Full disclosure: Diary of an internet geography project #1

Reblogged from ‘Connectivity, Inclusivity and Inequality

Screen Shot 2014-07-10 at 12.28.58 PMOII research fellow, Mark Graham and DPhil student, Heather Ford (both part of the CII group) are working with a group of computer scientists including Brent HechtDave Musicant and Shilad Sen to understand how far Wikipedia has come to representing ‘the sum of all human knowledge’. As part of the project, they will be making explicit the methods that they use to analyse millions of data records from Wikipedia articles about places in many languages. The hope is that by experimenting with a reflexive method of doing multidisciplinary ‘big data’ project, others might be able to use this as a model for pursuing their own analyses in the future. This is the first post in a series in which Heather outlines the team’s plans and processes.  

It was a beautiful day in Oxford and we wanted to show our Minnesotan friends some Harry Pottery architecture, so Mark and I sat on a bench in the Balliol gardens while we called Brent, Dave and Shilad who are based in Minnesota for our inaugural Skype meeting. I have worked with Dave and Shilad on a paper about Wikipedia sources in the past, and Mark and Brent know each other because they both have produced great work on Wikipedia geography, but we’ve never all worked together as a team.

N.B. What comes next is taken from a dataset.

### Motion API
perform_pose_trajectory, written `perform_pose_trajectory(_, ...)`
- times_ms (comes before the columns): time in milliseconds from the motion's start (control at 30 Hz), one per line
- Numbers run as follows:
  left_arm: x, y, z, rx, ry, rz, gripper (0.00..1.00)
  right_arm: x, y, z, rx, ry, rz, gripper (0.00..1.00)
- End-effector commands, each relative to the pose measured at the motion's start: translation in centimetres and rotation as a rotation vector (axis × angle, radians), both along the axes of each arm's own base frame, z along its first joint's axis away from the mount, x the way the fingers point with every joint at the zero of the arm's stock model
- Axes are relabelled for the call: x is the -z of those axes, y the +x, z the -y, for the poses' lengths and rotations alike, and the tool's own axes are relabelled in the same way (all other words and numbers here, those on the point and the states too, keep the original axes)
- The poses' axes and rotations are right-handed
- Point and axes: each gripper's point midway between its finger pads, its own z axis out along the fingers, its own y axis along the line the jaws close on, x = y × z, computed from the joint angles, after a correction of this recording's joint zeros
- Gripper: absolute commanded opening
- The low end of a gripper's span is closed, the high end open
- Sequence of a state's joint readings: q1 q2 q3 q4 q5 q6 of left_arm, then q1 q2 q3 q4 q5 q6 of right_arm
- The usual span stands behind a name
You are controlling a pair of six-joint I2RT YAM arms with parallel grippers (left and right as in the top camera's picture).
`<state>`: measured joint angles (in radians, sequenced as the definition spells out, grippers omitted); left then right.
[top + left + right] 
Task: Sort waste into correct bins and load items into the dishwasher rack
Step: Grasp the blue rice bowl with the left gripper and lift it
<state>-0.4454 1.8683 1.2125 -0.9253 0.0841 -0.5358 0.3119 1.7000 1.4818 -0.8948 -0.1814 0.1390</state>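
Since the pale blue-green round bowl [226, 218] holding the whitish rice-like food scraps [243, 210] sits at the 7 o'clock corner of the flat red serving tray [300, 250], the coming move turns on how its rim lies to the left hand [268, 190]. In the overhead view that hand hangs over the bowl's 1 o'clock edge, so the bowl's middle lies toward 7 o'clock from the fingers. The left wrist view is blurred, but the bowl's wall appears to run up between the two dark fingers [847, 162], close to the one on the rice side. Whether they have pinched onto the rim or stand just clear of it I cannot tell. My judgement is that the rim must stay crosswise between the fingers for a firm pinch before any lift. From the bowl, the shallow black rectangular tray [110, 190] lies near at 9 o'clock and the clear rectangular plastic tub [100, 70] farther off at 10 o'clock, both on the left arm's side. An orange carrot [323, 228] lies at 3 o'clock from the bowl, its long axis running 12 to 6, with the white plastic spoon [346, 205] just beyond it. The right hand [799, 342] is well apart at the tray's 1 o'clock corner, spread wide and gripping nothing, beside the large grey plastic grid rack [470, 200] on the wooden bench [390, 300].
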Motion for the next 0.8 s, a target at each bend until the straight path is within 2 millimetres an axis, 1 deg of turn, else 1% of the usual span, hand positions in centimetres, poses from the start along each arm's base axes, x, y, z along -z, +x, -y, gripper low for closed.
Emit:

A recent grant from Oxford University’s John Fell Fund provided impetus for the five of us to get together and pool efforts in a short, multidisciplinary project that will hopefully catalyse further collaborative work in the future.

In last week’s meeting, we talked about our goals and timing and how we wanted to work as a team. Since we’re a multidisciplinary group who really value both quantitative and qualitative approaches, we thought that it might make sense to present our goals as consisting of two main strands: 1) to investigate the origins of knowledge about places on Wikipedia in many languages, and 2) to do this in a way that is both transparent and reflexive.

In her eight ‘big tent’ criteria for excellent qualitative research, Sarah Tracy (2010, PDF) includesself-reflexivity and transparency in her conception of researcher ‘sincerity’. Tracy believes that sincerity is a valuable quality that relates to researchers being earnest and vulnerable in their work and ‘considering not only their own needs but also those of their participants, readers, coauthors and potential audiences’. Despite the focus on qualitative research in Tracy’s influential paper, we think that practicing transparency and reflexivity can have enormous benefits for quantitative research as well but one of the challenges is finding ways to pursue transparency and reflexivity as a team rather than as individual researchers.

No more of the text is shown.